電話で Cisco Unity にログオンして、メッセージをチェックまたは送信すること。

電話で Cisco Unity にログオンして、または Cisco Unity Assistant を使用して、個人設定を調整すること。名前の録音とグリーティングは、Cisco Unity システム管理を使用して録音または変更のみが可能です。バージョン 3.1 以前では、Cisco Unity Assistant は ActiveAssistant または AA と呼ばれていたことに注意してください。

Cisco Unity Inbox を使用してメッセージをチェックすること。バージョン 3.1 以前では、Cisco Unity Inbox は Visual Messaging Interface または VMI と呼ばれていたことに注意してください。

プライベート同報リストを所有すること。

メッセージ通知をセットアップまたは受信すること。

メッセージ ウェイティング インジケータを受信すること。

インターネット ユーザを使用するユーザの状況

インターネット ユーザには、内線番号があり、電話帳に掲載されていて、ボイス名とグリーティングが録音されているとします。

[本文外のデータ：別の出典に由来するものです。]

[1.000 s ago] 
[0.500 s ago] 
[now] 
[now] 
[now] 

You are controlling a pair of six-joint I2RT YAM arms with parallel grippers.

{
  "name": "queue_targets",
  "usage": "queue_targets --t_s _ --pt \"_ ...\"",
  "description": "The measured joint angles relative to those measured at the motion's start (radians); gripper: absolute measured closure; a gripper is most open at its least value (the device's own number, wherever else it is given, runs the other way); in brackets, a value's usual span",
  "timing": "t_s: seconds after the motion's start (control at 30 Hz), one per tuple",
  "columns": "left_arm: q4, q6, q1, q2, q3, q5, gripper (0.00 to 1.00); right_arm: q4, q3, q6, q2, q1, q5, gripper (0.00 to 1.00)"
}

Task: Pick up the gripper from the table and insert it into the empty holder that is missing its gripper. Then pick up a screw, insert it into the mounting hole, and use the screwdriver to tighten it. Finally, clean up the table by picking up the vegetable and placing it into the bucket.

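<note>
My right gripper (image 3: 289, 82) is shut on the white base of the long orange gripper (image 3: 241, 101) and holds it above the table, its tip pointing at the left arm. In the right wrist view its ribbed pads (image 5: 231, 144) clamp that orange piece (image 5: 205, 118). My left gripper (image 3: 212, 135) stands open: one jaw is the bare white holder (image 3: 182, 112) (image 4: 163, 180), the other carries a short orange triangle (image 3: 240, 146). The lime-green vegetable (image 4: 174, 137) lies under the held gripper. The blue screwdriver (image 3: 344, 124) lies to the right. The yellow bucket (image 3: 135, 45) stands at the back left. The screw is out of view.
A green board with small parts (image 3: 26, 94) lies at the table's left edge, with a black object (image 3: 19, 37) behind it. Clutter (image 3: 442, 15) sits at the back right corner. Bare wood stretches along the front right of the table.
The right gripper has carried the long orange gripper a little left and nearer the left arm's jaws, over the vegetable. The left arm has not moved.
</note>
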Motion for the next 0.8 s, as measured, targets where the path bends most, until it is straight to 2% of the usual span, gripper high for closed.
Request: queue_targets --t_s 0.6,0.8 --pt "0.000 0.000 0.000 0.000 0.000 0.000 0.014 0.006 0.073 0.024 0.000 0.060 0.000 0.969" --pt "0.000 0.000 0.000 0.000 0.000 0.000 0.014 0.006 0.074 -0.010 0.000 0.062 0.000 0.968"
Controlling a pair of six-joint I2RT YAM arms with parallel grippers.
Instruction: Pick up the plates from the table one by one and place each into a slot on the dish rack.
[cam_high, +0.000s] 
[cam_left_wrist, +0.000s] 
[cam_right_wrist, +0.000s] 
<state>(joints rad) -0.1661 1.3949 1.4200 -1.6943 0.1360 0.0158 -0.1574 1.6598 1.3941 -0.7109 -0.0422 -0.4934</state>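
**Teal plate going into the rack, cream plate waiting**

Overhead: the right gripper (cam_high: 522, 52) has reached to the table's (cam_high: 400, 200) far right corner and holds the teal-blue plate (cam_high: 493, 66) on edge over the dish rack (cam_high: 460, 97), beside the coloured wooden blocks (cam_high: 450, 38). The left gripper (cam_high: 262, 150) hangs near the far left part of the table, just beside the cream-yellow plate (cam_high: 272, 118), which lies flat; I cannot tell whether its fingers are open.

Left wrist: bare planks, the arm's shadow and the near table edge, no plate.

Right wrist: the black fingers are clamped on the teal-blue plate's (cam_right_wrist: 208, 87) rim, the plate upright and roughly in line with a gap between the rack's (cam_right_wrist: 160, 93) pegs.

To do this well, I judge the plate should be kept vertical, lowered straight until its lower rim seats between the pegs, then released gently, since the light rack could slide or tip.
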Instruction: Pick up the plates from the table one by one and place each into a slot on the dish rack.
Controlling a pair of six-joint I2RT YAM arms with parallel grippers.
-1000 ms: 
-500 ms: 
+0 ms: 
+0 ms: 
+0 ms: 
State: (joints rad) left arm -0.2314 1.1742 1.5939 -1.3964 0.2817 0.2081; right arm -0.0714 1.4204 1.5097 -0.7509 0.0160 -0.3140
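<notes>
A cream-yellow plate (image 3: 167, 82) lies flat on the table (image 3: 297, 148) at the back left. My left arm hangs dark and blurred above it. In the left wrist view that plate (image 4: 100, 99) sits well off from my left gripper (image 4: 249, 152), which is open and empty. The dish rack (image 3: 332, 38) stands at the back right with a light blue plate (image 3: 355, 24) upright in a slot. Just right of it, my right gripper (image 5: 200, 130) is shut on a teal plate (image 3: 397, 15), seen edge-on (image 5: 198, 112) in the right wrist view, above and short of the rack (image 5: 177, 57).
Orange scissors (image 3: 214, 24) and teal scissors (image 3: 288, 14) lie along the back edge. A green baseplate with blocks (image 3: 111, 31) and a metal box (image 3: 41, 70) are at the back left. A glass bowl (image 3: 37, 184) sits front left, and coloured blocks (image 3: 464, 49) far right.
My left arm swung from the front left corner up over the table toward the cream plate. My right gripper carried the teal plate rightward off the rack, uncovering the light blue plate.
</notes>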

ユーザは、インタネット ユーザへのメッセージの宛先を電話または Lotus Notes および IBM Lotus Domino Unified Communications Services (DUCS) for Cisco Unity を使用して指定できる。

電話を使用する場合、ユーザはインターネット ユーザへのメッセージの宛先の指定を、名前のスペル モード(システムで有効になっている場合)または内線番号でできる。

ユーザは、インターネット ユーザにメッセージの宛先指定をする際、ボイス名の録音による確認ができる。

インターネット ユーザは、同報リストに追加できる。

身元不明発信者およびユーザのどちらも、インターネット ユーザに電話をかけ、メッセージを残すことができる。Cisco Unity がネットワーク構成の電話システムに連動している場合は、身元不明発信者とユーザのどちらからの通話もインターネット ユーザの内線番号に転送できます。ネットワーク構成の電話システムでは、その電話ネットワーク上の別のロケーションのユーザを呼び出すときに、内線番号をダイヤルします。トランク アクセス コードまたはトランク アクセス プレフィックスをダイヤルする必要はありません。

内線番号は、通常のユーザの場合は必須ですが、インターネット ユーザの場合はオプションです。インターネット ユーザに内線番号が割り当てられていない場合は、次のようになります。

インターネット ユーザは、電話帳に掲載されない。

身元不明発信者は、インターネット ユーザにメッセージを残すことができない。

インターネット ユーザにメッセージを宛先指定するとき、インターネット ユーザが名前の録音をしていれば、ユーザは名前のスペル モードのみ使用できる。内線番号とボイス名いずれも設定されていない場合、インターネット ユーザに宛ててメッセージを送信できません。

インターネット ユーザの削除

各インターネット ユーザは、メールボックスを持たない Domino Person ドキュメントと関連付けられています。インターネット ユーザを Cisco Unity システム管理で削除したら、関連付けられている Person ドキュメントを Domino Administrator で削除する必要があります。